Pada 2022 ini, sebanyak 111 negara telah menghapus hukuman mati untuk segala tindak kejahatan kriminal antara lain Uni Eropa, Malaysia, dan Filipina.
Bahkan, pengadilan HAM Eropa menyatakan bahwa hukuman mati telah dihapus secara de facto dan de jure karena hukuman mati melibatkan kesengajaan dan perusakan manusia yang direncanakan, sehingga menyebabkan rasa sakit fisik dan psikologis penderita, apa pun metode eksekusinya.
Selain itu, sebanyak 8 negara menghapuskan hukuman mati untuk tindak kejahatan yang bersifat biasa saja, kecuali tindak kejahatan yang dilakukan selama masa perang seperti misalnya Brazil, Israel, dan Peru.
Sebanyak 27 negara juga dianggap sebagai negara abolisionis dalam praktiknya karena mereka tidak pernah mengadakan eksekusi hukuman mati selama 10 tahun terakhir.
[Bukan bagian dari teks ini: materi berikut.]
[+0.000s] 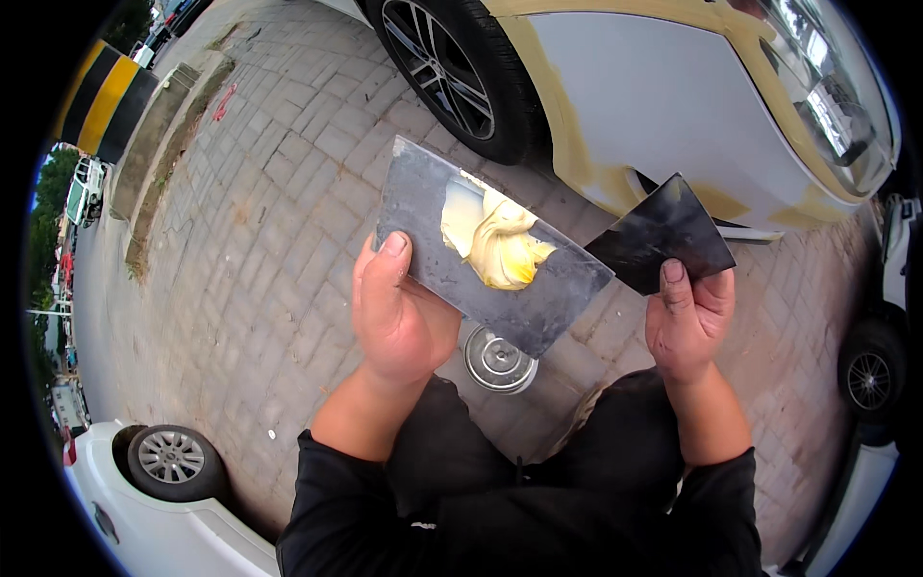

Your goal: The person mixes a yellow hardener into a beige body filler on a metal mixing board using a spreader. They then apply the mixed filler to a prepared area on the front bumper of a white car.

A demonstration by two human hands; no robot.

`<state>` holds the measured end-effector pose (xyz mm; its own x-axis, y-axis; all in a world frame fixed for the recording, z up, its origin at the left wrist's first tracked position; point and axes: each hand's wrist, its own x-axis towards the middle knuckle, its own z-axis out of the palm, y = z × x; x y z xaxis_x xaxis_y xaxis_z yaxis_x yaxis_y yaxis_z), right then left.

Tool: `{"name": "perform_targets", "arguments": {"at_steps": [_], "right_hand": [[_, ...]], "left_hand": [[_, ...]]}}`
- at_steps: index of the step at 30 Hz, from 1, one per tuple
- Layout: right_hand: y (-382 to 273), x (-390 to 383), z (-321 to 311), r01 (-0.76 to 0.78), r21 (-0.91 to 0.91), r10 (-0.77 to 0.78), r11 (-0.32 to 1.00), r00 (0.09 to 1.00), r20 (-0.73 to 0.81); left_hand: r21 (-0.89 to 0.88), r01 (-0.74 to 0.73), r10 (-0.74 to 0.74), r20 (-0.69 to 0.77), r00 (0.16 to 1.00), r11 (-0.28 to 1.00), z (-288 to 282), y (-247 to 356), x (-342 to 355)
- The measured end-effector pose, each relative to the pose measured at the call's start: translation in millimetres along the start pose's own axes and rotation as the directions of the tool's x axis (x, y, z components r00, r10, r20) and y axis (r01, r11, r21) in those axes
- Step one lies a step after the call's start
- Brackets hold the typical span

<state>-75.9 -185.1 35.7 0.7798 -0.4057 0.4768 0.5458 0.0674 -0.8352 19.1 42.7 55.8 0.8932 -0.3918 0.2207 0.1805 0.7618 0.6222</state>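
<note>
My left hand grips a flat dark grey board by its near left edge, thumb on top. A mound of pale yellow putty, brighter yellow at one end, lies on the board's face. In my right hand is a black flat spreader, held by its near edge between thumb and fingers. The spreader's left corner meets or overlaps the board's right corner; I cannot tell whether they touch. Below the board, a round metal can stands on the paving, partly hidden.
Ahead on the right is a white car bumper with tan putty patches, beside a black wheel. A white car stands at lower left, another wheel at far right. Brick paving runs up to a curb.
</note>
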Motion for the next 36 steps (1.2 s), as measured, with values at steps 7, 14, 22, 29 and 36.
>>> {"name": "perform_targets", "arguments": {"at_steps": [7,14,22,29,36], "right_hand": [[-3.9,-2.4,10.1,-0.465,0.327,0.467,0.823,0.881,0.075],[-5.6,0.7,14.5,-0.512,0.238,0.525,0.825,0.851,0.013],[1.7,6.2,11.4,-0.532,0.259,0.544,0.806,0.838,0.03],[-2.2,2.3,19.4,-0.564,0.332,0.579,0.756,0.813,0.063],[0.0,5.5,12.5,-0.566,0.282,0.587,0.775,0.809,0.01]], "left_hand": [[0.402,-0.311,0.26,0.176,0.949,0.861,4.9,-16.6,-15.3],[0.677,-0.406,0.202,0.363,0.91,0.613,-4.4,-23.1,-31.0],[0.746,-0.597,0.239,0.547,0.802,0.295,9.8,-42.8,-29.4],[0.752,-0.613,0.259,0.559,0.788,0.243,18.1,-58.3,-30.1],[0.808,-0.554,0.11,0.543,0.832,0.2,18.5,-65.6,-28.1]]}}
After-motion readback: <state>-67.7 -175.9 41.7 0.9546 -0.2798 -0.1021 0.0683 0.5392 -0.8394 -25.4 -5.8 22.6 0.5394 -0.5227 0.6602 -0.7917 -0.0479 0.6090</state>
Negara-negara ini misalnya Korea Selatan, Sri Lanka, dan Brunei Darussalam.
Hukuman mati dalam kasus narkotika
Helmy mengatakan, hukuman mati paling banyak dijatuhkan pada kasus-kasus yang berkaitan dengan narkotika.
"Sama seperti sebelum-sebelumnya, vonis yang paling besar merupakan vonis dalam kasus narkoba," kata Helmy.
Berdasarkan dokumentasi Kontras, terdapat 23 vonis hukuman mati berkaitan dengan delik narkotika sebagaimana diatur dalam Undang-Undang Nomor 35 Tahun 2009 tentang Narkotika, diikuti dengan empat vonis berkaitan dengan pembunuhan dan empat lainnya berdasarkan delik pemerkosaan.
Menurut Kontras, konsistennya angka vonis hukuman mati dalam kasus narkoba, semakin menegaskan dan memberikan bukti bahwa penerapan hukuman mati tidak memberikan efek jera.
Persebaran vonis hukuman mati
Berdasarkan data Kontras, daerah atau provinsi dengan vonis mati terbanyak ialah Aceh, yakni 7 vonis dengan 27 terdakwa. Adapun vonis tersebut dijatuhkan mayoritas karena tindak pidana narkotika.
Angka tersebut diikuti oleh Provinsi Sumatera Utara dengan 6 vonis mati dengan 13 orang terdakwa. Selain itu, persebaran vonis mati lainnya secara berturut-turut dijatuhkan di: Jawa Barat, Jawa Timur Lampung, dan Riau dengan 3 vonis; Kalimantan Utara dengan 2 vonis; dan DKI Jakarta, NTT, Sulawesi Selatan dan Sumatera Selatan dengan masing-masing 1 vonis.
Berdasarkan kewarganegaraan para terpidana mati, Kontras mencatat bahwa dari jumlah keseluruhan masih didominasi oleh warga negara Indonesia (WNI) dengan 63 orang.
Selain itu, ada pula seorang terpidana mati yang berasal dari Malaysia dan satu orang dari Nigeria.
Kemudian dari rentang usia, sebanyak 35 orang berusia 26-35 tahun, 29 orang berusia 36-50 tahun, dan 1 orang berusia 51-60 tahun.
Sementara itu, dilihat dari gendernya, tercatat 63 orang terpidana mati merupakan laki-laki dan empat terpidana mati adalah perempuan.